◆ **Assignment**
In this exercise, reproduce all the entries that follow exactly.

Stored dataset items
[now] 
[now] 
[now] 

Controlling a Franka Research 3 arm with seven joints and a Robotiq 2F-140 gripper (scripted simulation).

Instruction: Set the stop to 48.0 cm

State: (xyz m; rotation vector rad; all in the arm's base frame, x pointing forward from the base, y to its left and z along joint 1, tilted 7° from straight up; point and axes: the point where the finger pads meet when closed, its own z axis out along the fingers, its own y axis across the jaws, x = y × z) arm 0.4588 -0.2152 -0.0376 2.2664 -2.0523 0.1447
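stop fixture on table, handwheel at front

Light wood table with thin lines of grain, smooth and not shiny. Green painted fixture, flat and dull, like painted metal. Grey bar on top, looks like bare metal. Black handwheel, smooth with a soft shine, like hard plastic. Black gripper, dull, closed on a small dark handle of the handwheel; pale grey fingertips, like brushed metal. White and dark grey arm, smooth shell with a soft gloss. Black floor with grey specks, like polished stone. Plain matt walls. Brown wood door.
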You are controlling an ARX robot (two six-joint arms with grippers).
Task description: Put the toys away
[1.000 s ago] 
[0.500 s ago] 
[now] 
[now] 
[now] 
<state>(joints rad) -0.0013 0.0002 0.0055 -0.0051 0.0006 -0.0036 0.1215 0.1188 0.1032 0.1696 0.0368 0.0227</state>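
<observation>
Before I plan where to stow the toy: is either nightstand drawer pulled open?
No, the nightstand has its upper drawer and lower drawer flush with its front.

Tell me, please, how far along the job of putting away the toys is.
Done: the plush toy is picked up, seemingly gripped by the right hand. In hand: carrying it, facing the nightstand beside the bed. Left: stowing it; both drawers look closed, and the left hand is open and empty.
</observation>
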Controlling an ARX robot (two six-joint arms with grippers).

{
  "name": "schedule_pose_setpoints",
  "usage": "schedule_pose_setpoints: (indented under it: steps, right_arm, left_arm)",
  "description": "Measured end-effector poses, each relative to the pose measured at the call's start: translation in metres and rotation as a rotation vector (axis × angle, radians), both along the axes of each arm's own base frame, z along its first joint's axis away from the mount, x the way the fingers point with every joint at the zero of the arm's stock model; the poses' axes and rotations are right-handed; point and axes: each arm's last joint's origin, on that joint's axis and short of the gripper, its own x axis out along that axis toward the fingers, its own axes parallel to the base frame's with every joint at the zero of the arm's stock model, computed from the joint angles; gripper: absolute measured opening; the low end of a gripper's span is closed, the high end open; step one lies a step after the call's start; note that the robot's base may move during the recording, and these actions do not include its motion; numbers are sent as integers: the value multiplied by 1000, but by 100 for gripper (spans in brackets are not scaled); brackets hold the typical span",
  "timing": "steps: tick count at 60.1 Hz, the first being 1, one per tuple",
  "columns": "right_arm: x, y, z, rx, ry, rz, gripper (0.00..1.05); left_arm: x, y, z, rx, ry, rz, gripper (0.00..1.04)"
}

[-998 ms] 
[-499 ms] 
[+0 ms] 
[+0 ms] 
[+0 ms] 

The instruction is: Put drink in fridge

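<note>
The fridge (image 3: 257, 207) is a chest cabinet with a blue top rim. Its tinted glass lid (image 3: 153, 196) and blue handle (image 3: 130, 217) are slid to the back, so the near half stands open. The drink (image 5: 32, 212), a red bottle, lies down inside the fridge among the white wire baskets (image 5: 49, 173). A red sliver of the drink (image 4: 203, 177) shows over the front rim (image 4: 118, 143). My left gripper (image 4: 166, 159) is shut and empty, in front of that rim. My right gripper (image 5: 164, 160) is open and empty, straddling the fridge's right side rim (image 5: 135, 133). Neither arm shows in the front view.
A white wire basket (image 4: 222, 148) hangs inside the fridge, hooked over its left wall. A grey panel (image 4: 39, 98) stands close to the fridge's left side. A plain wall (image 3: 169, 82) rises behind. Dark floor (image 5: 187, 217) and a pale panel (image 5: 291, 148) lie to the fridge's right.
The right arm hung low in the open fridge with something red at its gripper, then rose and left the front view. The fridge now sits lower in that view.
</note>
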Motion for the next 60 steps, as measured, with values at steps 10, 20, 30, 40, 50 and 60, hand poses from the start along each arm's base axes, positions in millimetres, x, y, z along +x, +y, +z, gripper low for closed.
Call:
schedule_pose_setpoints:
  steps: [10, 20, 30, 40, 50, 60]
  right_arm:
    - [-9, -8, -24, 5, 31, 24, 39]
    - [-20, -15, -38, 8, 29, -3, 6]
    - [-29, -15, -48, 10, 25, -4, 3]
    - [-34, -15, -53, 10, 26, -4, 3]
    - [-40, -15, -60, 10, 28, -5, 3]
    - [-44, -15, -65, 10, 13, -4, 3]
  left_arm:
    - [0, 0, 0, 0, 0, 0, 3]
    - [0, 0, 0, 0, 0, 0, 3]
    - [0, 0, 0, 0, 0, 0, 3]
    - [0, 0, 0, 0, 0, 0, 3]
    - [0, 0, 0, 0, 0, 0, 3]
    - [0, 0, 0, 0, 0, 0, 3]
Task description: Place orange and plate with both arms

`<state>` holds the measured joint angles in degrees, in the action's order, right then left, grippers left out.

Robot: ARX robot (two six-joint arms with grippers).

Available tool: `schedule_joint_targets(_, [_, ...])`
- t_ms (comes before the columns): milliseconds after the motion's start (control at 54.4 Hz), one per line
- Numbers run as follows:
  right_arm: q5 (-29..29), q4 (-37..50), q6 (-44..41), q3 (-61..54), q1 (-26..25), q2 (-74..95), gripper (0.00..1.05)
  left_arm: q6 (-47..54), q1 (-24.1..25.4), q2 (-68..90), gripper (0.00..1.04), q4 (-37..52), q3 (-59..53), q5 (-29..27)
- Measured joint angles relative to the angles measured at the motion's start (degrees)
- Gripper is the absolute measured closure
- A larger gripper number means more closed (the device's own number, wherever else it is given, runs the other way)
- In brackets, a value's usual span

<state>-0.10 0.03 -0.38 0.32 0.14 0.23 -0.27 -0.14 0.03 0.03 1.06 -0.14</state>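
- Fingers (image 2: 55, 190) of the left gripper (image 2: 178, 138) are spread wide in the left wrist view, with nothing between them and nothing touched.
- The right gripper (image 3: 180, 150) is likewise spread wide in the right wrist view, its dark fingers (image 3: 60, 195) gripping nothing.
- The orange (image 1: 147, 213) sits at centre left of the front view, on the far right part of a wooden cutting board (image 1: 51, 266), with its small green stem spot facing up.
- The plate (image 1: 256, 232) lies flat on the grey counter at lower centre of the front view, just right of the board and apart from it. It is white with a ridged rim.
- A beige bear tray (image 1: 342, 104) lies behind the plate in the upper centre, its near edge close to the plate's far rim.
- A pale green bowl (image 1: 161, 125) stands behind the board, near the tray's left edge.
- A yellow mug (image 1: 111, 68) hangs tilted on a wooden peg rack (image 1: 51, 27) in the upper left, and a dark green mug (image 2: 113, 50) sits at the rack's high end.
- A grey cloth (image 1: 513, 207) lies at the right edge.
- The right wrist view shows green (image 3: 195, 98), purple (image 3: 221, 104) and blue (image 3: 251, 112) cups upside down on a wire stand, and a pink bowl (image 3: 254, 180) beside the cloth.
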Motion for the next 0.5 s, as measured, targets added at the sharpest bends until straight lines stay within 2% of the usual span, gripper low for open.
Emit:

◆ **Response box**
[now] 
[now] 
[now] 

Controlling a Franka Research 3 arm with seven joints and a Robotiq 2F-140 gripper (scripted simulation).

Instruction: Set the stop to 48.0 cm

State: (xyz m; rotation vector rad; all in the arm's base frame, x pointing forward from the base, y to its left and z along joint 1, tilted 7° from straight up; point and axes: the point where the finger pads meet when closed, its own z axis out along the fingers, its own y axis across the jaws, x = y × z) arm 0.4588 -0.2152 -0.0376 2.2664 -2.0523 0.1447
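stop fixture on table, handwheel at front

Light wood table with thin lines of grain, smooth and not shiny. Green painted fixture, flat and dull, like painted metal. Grey bar on top, looks like bare metal. Black handwheel, smooth with a soft shine, like hard plastic. Black gripper, dull, closed on a small dark handle of the handwheel; pale grey fingertips, like brushed metal. White and dark grey arm, smooth shell with a soft gloss. Black floor with grey specks, like polished stone. Plain matt walls. Brown wood door.
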You are controlling an ARX robot (two six-joint arms with grippers).
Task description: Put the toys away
[1.000 s ago] 
[0.500 s ago] 
[now] 
[now] 
[now] 
<state>(joints rad) -0.0013 0.0002 0.0055 -0.0051 0.0006 -0.0036 0.1215 0.1188 0.1032 0.1696 0.0368 0.0227</state>
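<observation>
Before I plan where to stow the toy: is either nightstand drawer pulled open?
No, the nightstand has its upper drawer and lower drawer flush with its front.

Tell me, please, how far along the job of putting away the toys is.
Done: the plush toy is picked up, seemingly gripped by the right hand. In hand: carrying it, facing the nightstand beside the bed. Left: stowing it; both drawers look closed, and the left hand is open and empty.
</observation>
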Controlling an ARX robot (two six-joint arms with grippers).

{
  "name": "schedule_pose_setpoints",
  "usage": "schedule_pose_setpoints: (indented under it: steps, right_arm, left_arm)",
  "description": "Measured end-effector poses, each relative to the pose measured at the call's start: translation in metres and rotation as a rotation vector (axis × angle, radians), both along the axes of each arm's own base frame, z along its first joint's axis away from the mount, x the way the fingers point with every joint at the zero of the arm's stock model; the poses' axes and rotations are right-handed; point and axes: each arm's last joint's origin, on that joint's axis and short of the gripper, its own x axis out along that axis toward the fingers, its own axes parallel to the base frame's with every joint at the zero of the arm's stock model, computed from the joint angles; gripper: absolute measured opening; the low end of a gripper's span is closed, the high end open; step one lies a step after the call's start; note that the robot's base may move during the recording, and these actions do not include its motion; numbers are sent as integers: the value multiplied by 1000, but by 100 for gripper (spans in brackets are not scaled); brackets hold the typical span",
  "timing": "steps: tick count at 60.1 Hz, the first being 1, one per tuple",
  "columns": "right_arm: x, y, z, rx, ry, rz, gripper (0.00..1.05); left_arm: x, y, z, rx, ry, rz, gripper (0.00..1.04)"
}

[-998 ms] 
[-499 ms] 
[+0 ms] 
[+0 ms] 
[+0 ms] 

The instruction is: Put drink in fridge

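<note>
The fridge (image 3: 257, 207) is a chest cabinet with a blue top rim. Its tinted glass lid (image 3: 153, 196) and blue handle (image 3: 130, 217) are slid to the back, so the near half stands open. The drink (image 5: 32, 212), a red bottle, lies down inside the fridge among the white wire baskets (image 5: 49, 173). A red sliver of the drink (image 4: 203, 177) shows over the front rim (image 4: 118, 143). My left gripper (image 4: 166, 159) is shut and empty, in front of that rim. My right gripper (image 5: 164, 160) is open and empty, straddling the fridge's right side rim (image 5: 135, 133). Neither arm shows in the front view.
A white wire basket (image 4: 222, 148) hangs inside the fridge, hooked over its left wall. A grey panel (image 4: 39, 98) stands close to the fridge's left side. A plain wall (image 3: 169, 82) rises behind. Dark floor (image 5: 187, 217) and a pale panel (image 5: 291, 148) lie to the fridge's right.
The right arm hung low in the open fridge with something red at its gripper, then rose and left the front view. The fridge now sits lower in that view.
</note>
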Motion for the next 60 steps, as measured, with values at steps 10, 20, 30, 40, 50 and 60, hand poses from the start along each arm's base axes, positions in millimetres, x, y, z along +x, +y, +z, gripper low for closed.
Call:
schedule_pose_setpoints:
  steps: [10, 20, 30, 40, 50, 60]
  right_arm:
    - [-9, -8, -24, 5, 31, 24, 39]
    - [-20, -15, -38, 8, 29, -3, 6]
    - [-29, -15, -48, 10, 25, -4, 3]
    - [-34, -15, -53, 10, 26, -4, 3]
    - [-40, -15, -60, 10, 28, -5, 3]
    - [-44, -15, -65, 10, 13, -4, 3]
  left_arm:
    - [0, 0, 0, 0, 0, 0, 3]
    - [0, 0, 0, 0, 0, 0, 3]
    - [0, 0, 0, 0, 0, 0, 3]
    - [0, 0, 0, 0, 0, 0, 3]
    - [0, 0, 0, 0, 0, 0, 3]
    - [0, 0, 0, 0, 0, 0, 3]
Task description: Place orange and plate with both arms

`<state>` holds the measured joint angles in degrees, in the action's order, right then left, grippers left out.

Robot: ARX robot (two six-joint arms with grippers).

Available tool: `schedule_joint_targets(_, [_, ...])`
- t_ms (comes before the columns): milliseconds after the motion's start (control at 54.4 Hz), one per line
- Numbers run as follows:
  right_arm: q5 (-29..29), q4 (-37..50), q6 (-44..41), q3 (-61..54), q1 (-26..25), q2 (-74..95), gripper (0.00..1.05)
  left_arm: q6 (-47..54), q1 (-24.1..25.4), q2 (-68..90), gripper (0.00..1.04), q4 (-37..52), q3 (-59..53), q5 (-29..27)
- Measured joint angles relative to the angles measured at the motion's start (degrees)
- Gripper is the absolute measured closure
- A larger gripper number means more closed (the device's own number, wherever else it is given, runs the other way)
- In brackets, a value's usual span

<state>-0.10 0.03 -0.38 0.32 0.14 0.23 -0.27 -0.14 0.03 0.03 1.06 -0.14</state>
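- Fingers (image 2: 55, 190) of the left gripper (image 2: 178, 138) are spread wide in the left wrist view, with nothing between them and nothing touched.
- The right gripper (image 3: 180, 150) is likewise spread wide in the right wrist view, its dark fingers (image 3: 60, 195) gripping nothing.
- The orange (image 1: 147, 213) sits at centre left of the front view, on the far right part of a wooden cutting board (image 1: 51, 266), with its small green stem spot facing up.
- The plate (image 1: 256, 232) lies flat on the grey counter at lower centre of the front view, just right of the board and apart from it. It is white with a ridged rim.
- A beige bear tray (image 1: 342, 104) lies behind the plate in the upper centre, its near edge close to the plate's far rim.
- A pale green bowl (image 1: 161, 125) stands behind the board, near the tray's left edge.
- A yellow mug (image 1: 111, 68) hangs tilted on a wooden peg rack (image 1: 51, 27) in the upper left, and a dark green mug (image 2: 113, 50) sits at the rack's high end.
- A grey cloth (image 1: 513, 207) lies at the right edge.
- The right wrist view shows green (image 3: 195, 98), purple (image 3: 221, 104) and blue (image 3: 251, 112) cups upside down on a wire stand, and a pink bowl (image 3: 254, 180) beside the cloth.
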Motion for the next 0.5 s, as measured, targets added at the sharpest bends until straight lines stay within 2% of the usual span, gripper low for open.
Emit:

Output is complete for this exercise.